Figure 5 | Scientific Reports

Figure 5

From: Targeting endothelial CD146 attenuates neuroinflammation by limiting lymphocyte extravasation to the CNS

Figure 5

Treating mice with the AA98 antibody reduces both the severity of EAE and the infiltration of lymphocytes into the CNS.
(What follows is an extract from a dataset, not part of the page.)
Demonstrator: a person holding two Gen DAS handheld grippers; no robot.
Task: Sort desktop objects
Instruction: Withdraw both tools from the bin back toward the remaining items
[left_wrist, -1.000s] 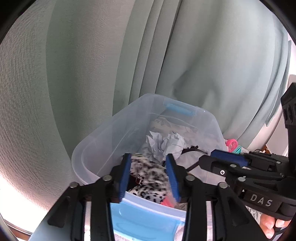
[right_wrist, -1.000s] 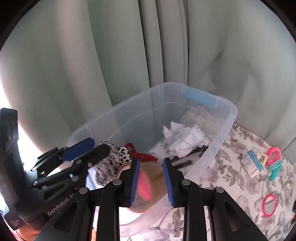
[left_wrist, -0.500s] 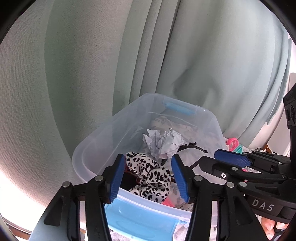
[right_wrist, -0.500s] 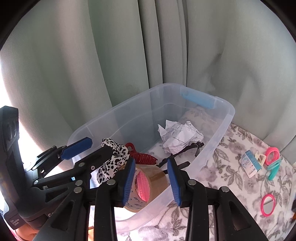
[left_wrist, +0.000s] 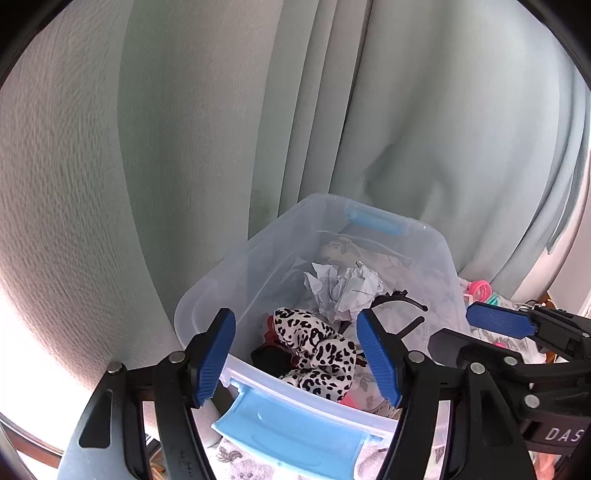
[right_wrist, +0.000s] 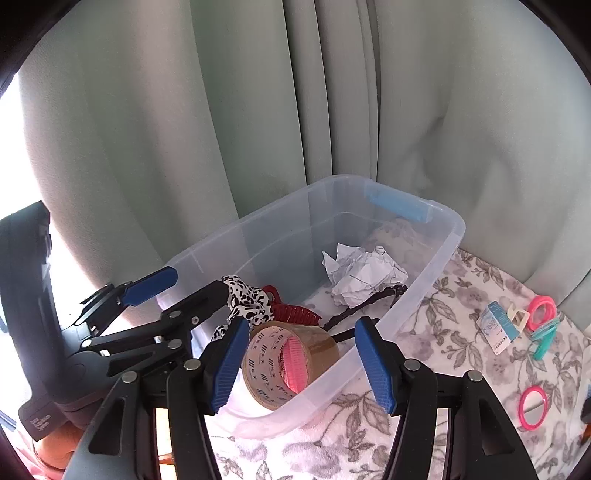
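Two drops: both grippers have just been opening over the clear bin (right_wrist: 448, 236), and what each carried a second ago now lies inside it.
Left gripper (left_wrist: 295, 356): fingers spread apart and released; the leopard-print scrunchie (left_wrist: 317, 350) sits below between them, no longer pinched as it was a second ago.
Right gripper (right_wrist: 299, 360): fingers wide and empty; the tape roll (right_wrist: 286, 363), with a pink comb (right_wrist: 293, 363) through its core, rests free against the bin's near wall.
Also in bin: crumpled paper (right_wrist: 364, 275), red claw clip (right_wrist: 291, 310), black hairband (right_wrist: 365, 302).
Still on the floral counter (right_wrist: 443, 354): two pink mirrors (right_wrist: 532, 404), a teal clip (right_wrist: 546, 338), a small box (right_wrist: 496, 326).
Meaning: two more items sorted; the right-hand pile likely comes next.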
(a) Mice treated with either the AA98 antibody or the control mIgG have a similar time of onset and incidence of EAE following immunization. (b and c) Mice that received preventive treatment with the AA98 antibody had lower mean clinical scores and less EAE severity (defined as a clinical score ≥3) than control-treated mice (n = 11 mice/group). (d) Luxol fast blue staining of spinal cord sections from control mIgG-treated and AA98-treated mice with EAE (n = 5 mice/group, 15 lesions/mouse). Scale bar, 200 μm. (e) Flow cytometry analysis of the number and percentage of infiltrated leukocytes (CD45highCD11b) isolated from the CNS of mIgG-treated and AA98-treated mice (n = 5 mice/group). (f) Flow cytometry analysis of the proportion of CD4+ and CD8+ cell (in CD45highCD11b cells), TH1 and TH17 cells (in CD4+ T cells) and CD146+ T lymphocytes from mIgG-treated and AA98-treated mice (n = 5 mice/group). (g–j) Mean clinical scores (g and h) and percentage of mice with severe EAE (clinical score ≥3) (i and j) for mIgG-treated and AA98-treated mice with active EAE (g and i; n = 7 mice/group) or passive EAE (h and j; n = 5 mice/group). The arrows in panels g and h indicate the onset of remission, reflected by a significant decrease in the mean clinical score. (k) Luxol fast blue staining and analysis of the demyelinating lesions and area in mIgG-treated and AA98-treated mice with EAE (n = 7 mice/group). Scale bar, 200 μm. (l and m) Flow cytometry analysis of CD45high+CD11b cells (l) as well as CD4+ and CD8+ cell (in CD45highCD11b cells), TH1 and TH17 cells (in CD4+ T cells) and CD146+ T cells (m) in mIgG-treated and AA98-treated mice with EAE (n = 5 mice/group). *, p < 0.05; **, p < 0.01, ***, p < 0.001.